The NCAA men’s basketball tournament is broken down into four regions. Each region has 16 teams, seeded 1 (best) to 16 (worst). The 1-seeds are usually big-name programs from “power” conferences — teams such as Kentucky, Duke and Kansas. The 16-seeds are typically small schools from low-ranked conferences — unfamiliar (to most) teams such as Jackson State, Colgate and Eastern Kentucky. Indiana has been a 1-seed; IUPUI has been a 16-seed. You get the picture.

In the “Round of 64,” the 1-seed faces the 16-seed. The 1-seed, the heavy favorite, usually wins. Strike that. The 1-seed always wins. David has yet to defeat Goliath; a 16-seed has never won a game in the men’s NCAA tournament.* But it has come close on numerous occasions. This excerpt from USA Today would have you believe otherwise.

Below is a complete list of games in which a 1-seed beat a 16-seed by fewer than 10 points. Before this year’s tournament, it had happened a dozen times — not one time, as the article claims. Heck, it happened three times in 1989 alone.

#1 Michigan beat #16 Fairleigh Dickinson 59-55

#1 Duke beat #16 Mississippi Valley State 85-78
#1 St. John’s beat #16 Montana State 83-74

#1 Georgetown beat #16 Princeton 50-49
#1 Illinois beat #16 McNeese State 77-71
#1 Oklahoma beat #16 East Tennessee State 72-71

#1 Oklahoma beat #16 Towson 77-68
#1 Michigan State beat #16 Murray State 75-71 (overtime)

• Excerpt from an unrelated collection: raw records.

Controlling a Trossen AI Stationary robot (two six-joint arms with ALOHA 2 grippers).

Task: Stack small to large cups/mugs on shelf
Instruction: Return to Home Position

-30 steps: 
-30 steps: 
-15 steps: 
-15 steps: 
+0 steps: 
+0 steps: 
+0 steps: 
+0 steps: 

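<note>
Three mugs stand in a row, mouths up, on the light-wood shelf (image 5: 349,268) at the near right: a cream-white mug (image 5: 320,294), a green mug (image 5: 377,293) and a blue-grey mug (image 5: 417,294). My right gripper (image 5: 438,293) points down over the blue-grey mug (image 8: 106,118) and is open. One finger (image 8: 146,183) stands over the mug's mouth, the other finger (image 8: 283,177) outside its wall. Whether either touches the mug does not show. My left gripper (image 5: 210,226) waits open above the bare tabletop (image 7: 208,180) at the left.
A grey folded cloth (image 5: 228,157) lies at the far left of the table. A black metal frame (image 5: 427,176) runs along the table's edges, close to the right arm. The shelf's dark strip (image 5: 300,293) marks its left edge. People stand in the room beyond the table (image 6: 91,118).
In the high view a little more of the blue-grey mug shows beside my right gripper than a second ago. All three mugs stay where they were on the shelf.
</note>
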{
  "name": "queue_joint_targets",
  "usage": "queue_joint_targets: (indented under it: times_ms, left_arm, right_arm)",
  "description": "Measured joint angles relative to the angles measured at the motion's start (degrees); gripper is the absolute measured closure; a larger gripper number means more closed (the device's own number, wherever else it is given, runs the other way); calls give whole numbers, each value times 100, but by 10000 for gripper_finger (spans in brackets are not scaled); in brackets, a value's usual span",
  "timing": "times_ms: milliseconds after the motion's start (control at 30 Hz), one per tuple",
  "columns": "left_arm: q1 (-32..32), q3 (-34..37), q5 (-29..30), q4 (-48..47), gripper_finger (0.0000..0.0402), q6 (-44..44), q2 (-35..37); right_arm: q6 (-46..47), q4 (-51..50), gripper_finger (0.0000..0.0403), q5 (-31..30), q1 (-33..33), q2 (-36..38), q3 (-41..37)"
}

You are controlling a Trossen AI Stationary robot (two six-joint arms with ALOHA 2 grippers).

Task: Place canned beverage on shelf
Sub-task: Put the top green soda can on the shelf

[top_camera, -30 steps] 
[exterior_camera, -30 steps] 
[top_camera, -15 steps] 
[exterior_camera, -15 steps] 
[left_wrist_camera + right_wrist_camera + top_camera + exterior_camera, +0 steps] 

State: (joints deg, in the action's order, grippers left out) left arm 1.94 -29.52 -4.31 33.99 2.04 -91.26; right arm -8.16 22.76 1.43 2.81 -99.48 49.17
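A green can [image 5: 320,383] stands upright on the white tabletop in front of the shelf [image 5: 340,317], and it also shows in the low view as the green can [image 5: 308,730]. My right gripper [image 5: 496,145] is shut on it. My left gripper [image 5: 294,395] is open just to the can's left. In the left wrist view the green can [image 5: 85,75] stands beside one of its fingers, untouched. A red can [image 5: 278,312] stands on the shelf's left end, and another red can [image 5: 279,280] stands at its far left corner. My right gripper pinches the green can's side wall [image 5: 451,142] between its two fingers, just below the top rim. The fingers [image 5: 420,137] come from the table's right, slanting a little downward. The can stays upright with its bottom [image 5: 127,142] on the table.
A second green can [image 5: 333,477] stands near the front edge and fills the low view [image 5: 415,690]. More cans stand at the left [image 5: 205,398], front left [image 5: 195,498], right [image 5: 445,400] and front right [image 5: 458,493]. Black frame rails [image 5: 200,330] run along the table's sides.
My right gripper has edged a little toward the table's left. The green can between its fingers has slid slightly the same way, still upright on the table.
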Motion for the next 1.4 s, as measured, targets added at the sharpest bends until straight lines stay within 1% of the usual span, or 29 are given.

#1 Purdue beat #16 Western Carolina 73-71
#1 Connecticut beat #16 Colgate 68-59

#1 North Carolina beat #16 Fairfield 82-74

#1 Syracuse beat #16 UNC Asheville 72-65

#1 Kansas beat #16 Western Kentucky 64-57
#1 Gonzaga beat #16 Southern 64-58

Yes, 16-seeds have yet to fit into a pair of glass slippers, going an unsightly 0-116 since the tournament expanded to 64 teams in 1985, but as you can see, 16-seeds came within single digits 14 times. Two of them were a point away from perhaps writing the ultimate Cinderella story, and another made it to overtime before falling.

This near-upset information is incorrect in USA Today, and that’s what has me upset. In order to be accurate, the article would have needed some sort of qualifier after game, such as “in the last 15 years” or “since 1997.”

“Only one game”? Like most (but not all) 16-seeds, USA Today, you weren’t even close.

* In the women’s tournament, a 16-seed has won once; Harvard upset top-seeded Stanford 71-67 in 1998.